- _WHAT NEEDS TO BE DONE_
Can you restate the lines of the entries below, word for word, from the first one through the line that includes "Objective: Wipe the"?

(Beginning of DATA TO EXAMINE)

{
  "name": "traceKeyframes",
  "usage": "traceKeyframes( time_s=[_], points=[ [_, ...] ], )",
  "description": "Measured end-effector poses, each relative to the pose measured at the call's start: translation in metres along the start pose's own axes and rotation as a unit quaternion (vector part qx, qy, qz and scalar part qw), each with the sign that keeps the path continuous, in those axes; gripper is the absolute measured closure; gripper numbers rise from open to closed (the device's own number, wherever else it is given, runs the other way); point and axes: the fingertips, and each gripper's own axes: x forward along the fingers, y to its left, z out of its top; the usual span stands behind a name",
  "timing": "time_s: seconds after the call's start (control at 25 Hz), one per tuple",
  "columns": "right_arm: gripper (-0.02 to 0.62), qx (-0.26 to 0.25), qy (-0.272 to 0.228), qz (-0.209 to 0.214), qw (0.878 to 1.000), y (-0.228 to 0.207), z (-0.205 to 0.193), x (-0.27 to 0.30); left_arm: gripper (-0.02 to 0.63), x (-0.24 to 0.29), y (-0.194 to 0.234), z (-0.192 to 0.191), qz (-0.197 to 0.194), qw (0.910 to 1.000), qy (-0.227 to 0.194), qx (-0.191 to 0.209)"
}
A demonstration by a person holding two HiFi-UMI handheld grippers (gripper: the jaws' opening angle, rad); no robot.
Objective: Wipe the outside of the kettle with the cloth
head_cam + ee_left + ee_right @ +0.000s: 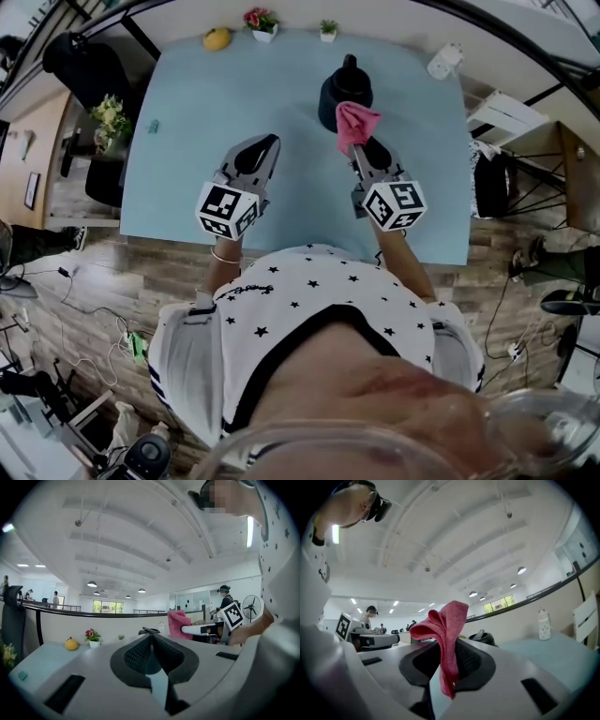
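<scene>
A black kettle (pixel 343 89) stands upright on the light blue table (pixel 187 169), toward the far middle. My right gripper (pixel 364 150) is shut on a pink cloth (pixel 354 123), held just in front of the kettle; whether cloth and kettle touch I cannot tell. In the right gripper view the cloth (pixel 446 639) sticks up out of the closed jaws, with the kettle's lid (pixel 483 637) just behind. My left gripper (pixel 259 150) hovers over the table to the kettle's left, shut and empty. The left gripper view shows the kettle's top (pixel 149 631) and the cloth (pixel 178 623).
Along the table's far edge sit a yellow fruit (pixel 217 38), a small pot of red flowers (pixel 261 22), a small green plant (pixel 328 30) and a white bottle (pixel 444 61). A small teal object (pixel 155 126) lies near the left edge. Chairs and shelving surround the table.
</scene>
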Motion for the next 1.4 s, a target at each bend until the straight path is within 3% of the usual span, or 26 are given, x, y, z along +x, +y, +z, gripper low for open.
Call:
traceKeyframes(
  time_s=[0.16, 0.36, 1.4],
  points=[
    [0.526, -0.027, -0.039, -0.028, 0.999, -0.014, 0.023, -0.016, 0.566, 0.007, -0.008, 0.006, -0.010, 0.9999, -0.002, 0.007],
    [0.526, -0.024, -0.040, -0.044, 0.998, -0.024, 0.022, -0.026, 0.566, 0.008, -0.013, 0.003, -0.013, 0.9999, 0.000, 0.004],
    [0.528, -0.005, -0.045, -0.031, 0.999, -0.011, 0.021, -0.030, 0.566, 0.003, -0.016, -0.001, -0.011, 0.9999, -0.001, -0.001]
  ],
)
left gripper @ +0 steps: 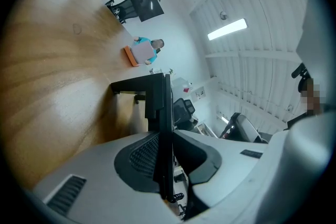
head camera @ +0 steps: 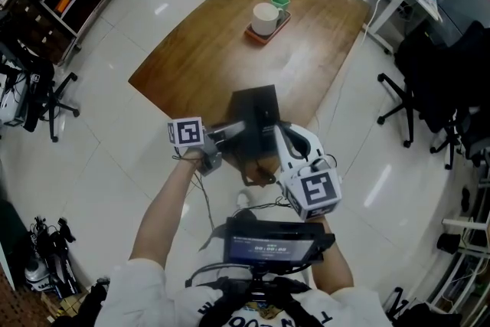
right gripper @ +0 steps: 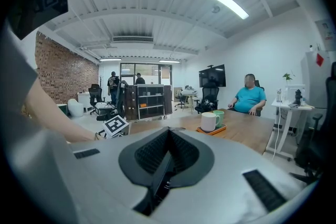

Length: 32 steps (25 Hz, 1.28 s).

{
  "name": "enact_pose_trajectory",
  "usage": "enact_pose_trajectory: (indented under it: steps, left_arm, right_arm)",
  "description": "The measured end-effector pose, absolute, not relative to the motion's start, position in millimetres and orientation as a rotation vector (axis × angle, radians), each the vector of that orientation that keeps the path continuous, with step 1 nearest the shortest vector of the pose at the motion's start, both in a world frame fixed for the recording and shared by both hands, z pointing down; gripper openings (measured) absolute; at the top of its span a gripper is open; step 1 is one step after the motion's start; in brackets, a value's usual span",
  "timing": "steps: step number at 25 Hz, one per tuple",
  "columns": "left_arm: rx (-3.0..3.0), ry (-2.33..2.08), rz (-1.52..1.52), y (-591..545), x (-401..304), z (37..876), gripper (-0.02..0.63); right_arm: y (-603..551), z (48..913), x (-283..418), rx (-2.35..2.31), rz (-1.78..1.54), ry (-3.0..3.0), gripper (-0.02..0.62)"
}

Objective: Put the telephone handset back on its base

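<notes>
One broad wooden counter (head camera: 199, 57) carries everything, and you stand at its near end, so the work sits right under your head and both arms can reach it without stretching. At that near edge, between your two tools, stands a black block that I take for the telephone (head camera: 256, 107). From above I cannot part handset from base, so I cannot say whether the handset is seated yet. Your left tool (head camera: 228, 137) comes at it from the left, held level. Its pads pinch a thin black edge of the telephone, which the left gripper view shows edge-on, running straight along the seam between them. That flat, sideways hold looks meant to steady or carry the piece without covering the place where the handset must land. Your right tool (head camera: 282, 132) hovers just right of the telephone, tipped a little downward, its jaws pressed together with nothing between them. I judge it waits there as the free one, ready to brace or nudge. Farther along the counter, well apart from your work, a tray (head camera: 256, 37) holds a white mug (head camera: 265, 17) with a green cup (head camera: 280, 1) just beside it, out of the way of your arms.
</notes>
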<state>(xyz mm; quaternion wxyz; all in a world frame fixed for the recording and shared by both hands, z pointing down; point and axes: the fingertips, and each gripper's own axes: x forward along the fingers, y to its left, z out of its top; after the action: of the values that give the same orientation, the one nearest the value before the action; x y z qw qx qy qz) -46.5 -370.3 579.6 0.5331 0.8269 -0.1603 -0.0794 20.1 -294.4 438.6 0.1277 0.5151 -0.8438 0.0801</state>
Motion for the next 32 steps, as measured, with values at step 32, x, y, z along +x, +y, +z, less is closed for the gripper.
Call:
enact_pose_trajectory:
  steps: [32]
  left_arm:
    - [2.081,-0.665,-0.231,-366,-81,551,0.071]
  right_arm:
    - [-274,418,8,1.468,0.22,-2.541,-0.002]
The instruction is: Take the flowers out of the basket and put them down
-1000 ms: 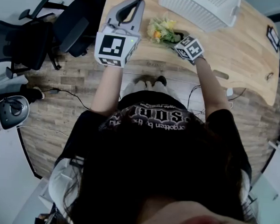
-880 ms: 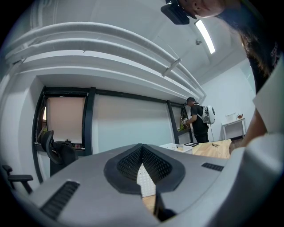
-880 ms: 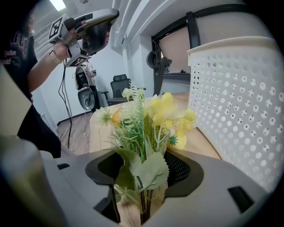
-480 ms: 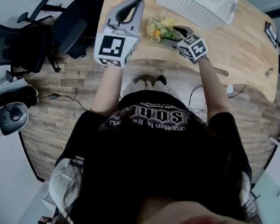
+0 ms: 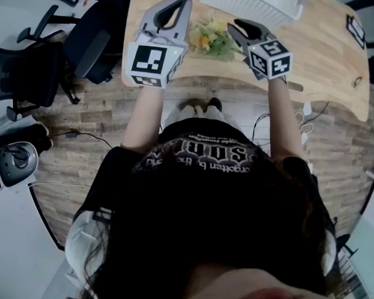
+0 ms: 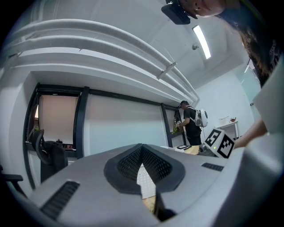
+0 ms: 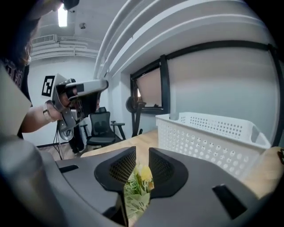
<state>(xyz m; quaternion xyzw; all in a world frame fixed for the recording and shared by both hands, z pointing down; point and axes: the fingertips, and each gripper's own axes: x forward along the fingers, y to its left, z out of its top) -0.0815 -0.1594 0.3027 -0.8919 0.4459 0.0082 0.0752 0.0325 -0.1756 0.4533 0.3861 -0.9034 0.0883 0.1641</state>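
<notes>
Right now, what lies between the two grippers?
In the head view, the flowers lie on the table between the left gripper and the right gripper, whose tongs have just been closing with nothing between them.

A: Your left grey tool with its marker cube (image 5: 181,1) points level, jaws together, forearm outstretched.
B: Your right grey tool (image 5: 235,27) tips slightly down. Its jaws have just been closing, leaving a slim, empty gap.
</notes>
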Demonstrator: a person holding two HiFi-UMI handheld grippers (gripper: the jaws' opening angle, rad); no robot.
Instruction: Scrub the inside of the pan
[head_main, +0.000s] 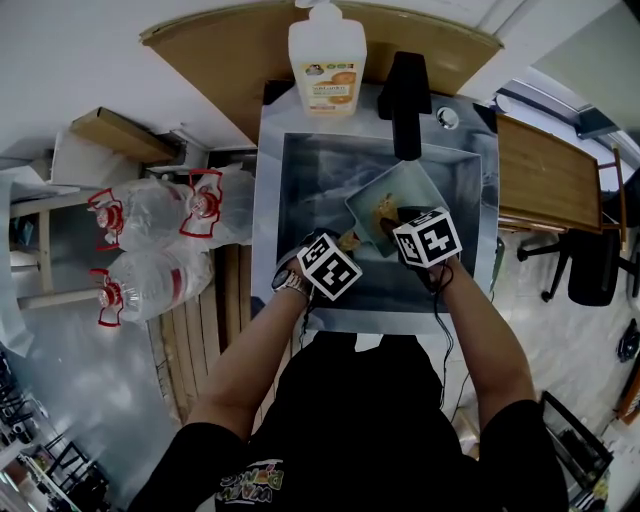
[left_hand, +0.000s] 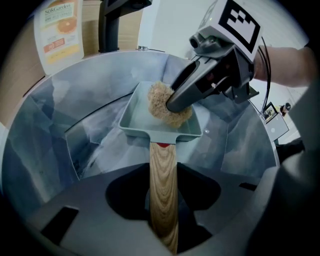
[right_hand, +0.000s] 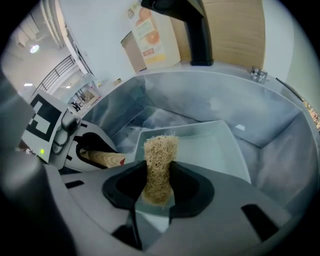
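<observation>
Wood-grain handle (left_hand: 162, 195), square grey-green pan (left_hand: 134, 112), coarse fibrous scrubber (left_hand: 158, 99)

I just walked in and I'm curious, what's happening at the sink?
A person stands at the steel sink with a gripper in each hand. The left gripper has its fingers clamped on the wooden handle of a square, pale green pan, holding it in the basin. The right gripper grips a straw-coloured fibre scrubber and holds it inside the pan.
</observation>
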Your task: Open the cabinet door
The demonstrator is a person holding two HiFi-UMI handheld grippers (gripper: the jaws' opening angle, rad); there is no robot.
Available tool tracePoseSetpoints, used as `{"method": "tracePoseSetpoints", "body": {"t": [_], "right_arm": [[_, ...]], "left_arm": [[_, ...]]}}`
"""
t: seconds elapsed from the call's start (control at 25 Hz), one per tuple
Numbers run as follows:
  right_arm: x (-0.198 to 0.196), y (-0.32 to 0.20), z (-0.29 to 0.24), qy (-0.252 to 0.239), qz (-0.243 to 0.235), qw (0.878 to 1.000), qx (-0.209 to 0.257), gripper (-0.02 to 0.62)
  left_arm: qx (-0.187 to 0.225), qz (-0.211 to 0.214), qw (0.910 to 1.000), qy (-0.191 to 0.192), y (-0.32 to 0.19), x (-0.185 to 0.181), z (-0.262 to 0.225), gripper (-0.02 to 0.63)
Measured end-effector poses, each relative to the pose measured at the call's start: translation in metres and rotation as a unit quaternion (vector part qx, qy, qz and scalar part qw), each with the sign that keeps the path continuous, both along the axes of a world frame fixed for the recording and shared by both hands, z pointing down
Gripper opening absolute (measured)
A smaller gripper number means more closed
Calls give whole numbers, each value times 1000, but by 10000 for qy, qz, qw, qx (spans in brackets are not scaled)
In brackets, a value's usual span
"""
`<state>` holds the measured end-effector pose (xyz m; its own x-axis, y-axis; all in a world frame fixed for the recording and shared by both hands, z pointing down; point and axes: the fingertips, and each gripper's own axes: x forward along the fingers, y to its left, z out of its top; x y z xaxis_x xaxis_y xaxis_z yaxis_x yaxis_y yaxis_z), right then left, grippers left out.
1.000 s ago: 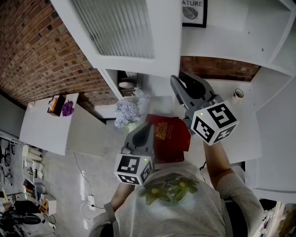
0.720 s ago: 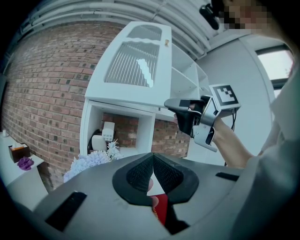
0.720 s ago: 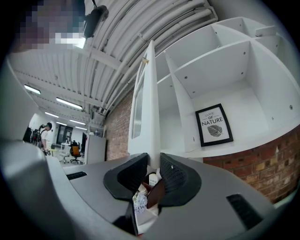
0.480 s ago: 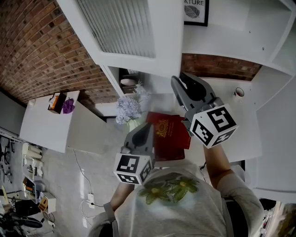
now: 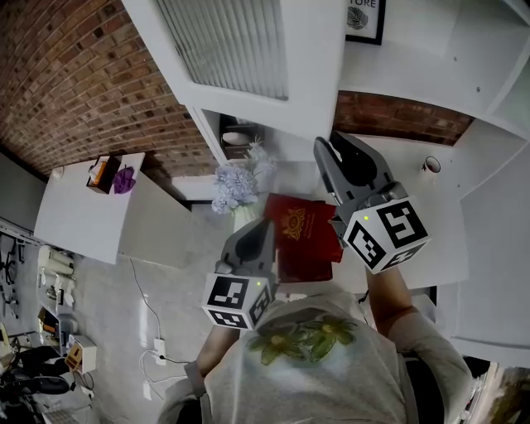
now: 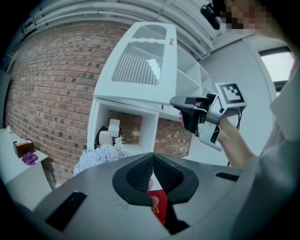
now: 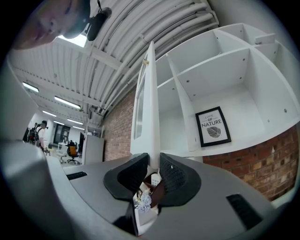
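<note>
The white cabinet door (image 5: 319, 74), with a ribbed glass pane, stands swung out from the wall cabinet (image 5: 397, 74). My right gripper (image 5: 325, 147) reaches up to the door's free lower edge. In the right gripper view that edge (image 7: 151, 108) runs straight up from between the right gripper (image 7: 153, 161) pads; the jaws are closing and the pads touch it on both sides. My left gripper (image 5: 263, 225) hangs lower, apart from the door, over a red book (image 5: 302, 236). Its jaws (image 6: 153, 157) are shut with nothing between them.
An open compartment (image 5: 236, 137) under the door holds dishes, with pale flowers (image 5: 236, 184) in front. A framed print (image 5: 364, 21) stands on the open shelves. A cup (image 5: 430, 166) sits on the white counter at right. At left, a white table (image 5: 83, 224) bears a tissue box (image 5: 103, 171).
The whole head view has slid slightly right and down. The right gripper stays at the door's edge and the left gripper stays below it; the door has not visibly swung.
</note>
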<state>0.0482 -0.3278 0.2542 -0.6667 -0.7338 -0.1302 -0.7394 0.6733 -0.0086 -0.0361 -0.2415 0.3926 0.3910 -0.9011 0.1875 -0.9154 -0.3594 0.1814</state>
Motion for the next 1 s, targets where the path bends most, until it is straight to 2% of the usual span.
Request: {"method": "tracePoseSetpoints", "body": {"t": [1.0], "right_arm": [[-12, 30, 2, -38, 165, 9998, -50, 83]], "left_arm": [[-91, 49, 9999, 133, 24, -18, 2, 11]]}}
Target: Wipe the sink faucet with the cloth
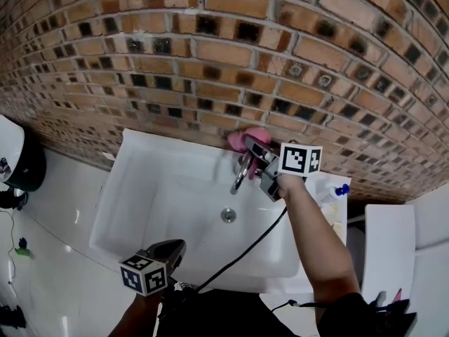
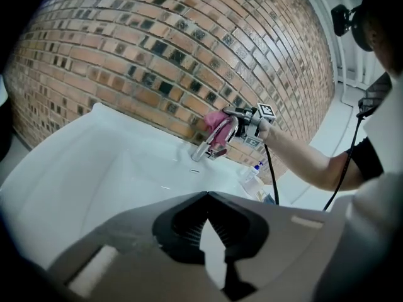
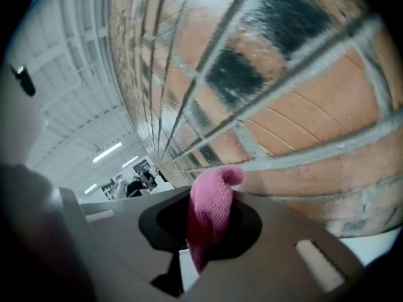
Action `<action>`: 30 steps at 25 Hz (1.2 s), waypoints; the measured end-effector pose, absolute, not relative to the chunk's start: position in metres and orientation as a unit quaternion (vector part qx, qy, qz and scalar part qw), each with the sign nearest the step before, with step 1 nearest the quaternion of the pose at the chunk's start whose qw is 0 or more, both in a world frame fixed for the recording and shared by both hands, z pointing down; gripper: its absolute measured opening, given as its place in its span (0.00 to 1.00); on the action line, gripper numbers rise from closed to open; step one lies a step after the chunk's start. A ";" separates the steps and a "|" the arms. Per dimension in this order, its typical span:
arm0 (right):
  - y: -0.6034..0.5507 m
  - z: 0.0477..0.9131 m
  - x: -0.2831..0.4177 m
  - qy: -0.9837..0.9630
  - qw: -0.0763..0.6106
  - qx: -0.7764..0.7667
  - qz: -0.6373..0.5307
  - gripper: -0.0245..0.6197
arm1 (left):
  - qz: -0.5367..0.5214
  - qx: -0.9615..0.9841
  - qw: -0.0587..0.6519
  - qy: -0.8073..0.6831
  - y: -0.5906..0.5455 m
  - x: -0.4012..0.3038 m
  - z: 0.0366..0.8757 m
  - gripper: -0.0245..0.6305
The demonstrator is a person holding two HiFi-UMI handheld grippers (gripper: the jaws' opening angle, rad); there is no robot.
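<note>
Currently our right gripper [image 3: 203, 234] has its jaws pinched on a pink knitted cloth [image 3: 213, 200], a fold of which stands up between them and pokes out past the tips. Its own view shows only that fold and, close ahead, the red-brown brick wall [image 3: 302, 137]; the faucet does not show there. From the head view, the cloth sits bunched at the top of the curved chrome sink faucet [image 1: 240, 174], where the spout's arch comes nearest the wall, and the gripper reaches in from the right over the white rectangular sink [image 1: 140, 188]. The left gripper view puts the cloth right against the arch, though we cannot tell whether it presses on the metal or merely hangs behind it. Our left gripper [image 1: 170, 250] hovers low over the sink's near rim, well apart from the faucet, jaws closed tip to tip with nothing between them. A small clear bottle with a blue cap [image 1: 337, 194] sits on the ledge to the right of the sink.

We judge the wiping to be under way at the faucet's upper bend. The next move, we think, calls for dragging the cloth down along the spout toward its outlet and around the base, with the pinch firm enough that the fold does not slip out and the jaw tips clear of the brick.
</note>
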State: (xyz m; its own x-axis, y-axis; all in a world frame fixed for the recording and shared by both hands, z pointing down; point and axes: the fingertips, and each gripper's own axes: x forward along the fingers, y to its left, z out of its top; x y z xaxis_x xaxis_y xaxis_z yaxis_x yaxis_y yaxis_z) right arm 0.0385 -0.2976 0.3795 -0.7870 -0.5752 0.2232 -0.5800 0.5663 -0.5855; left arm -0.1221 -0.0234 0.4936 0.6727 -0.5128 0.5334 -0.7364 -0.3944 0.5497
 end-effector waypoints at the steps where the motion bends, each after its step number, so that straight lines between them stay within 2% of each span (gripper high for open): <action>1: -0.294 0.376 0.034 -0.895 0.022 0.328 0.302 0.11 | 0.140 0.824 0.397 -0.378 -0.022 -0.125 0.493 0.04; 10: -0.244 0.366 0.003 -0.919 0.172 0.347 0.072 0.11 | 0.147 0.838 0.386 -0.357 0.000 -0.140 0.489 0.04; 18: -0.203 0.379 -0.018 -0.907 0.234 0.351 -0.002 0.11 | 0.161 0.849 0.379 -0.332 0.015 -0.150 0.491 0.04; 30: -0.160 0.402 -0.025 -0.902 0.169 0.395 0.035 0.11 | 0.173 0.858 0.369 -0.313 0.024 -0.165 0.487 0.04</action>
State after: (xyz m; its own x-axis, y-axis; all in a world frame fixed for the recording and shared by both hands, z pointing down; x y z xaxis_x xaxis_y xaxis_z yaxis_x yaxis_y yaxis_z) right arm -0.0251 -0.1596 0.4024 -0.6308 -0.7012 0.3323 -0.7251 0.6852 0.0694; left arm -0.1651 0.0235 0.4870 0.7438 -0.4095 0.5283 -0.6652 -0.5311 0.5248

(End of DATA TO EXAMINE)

- _EXERCISE ANSWER_
{
  "name": "traceKeyframes",
  "usage": "traceKeyframes( time_s=[_], points=[ [_, ...] ], )",
  "description": "Measured end-effector poses, each relative to the pose measured at the call's start: translation in metres along the start pose's own axes and rotation as a unit quaternion (vector part qx, qy, qz and scalar part qw), each with the sign that keeps the path continuous, in those axes; gripper is the absolute measured closure; gripper numbers rise from open to closed (the device's own number, wherever else it is given, runs the other way); point and axes: the fingertips, and each gripper's own axes: x forward along the fingers, y to its left, z out of its top; the usual span stands behind a name",
  "timing": "time_s: seconds after the call's start (control at 25 Hz), one per tuple",
  "columns": "right_arm: gripper (-0.02 to 0.62), qx (-0.26 to 0.25), qy (-0.272 to 0.228), qz (-0.209 to 0.214), qw (0.878 to 1.000), y (-0.228 to 0.207), z (-0.205 to 0.193), x (-0.27 to 0.30); left_arm: gripper (-0.02 to 0.63), x (-0.24 to 0.29), y (-0.194 to 0.234), z (-0.192 to 0.191), qz (-0.197 to 0.194), qw (0.910 to 1.000), qy (-0.227 to 0.194), qx (-0.191 to 0.209)"
}
A demonstration by a person holding two HiFi-UMI handheld grippers (gripper: the jaws' opening angle, rad); no robot.
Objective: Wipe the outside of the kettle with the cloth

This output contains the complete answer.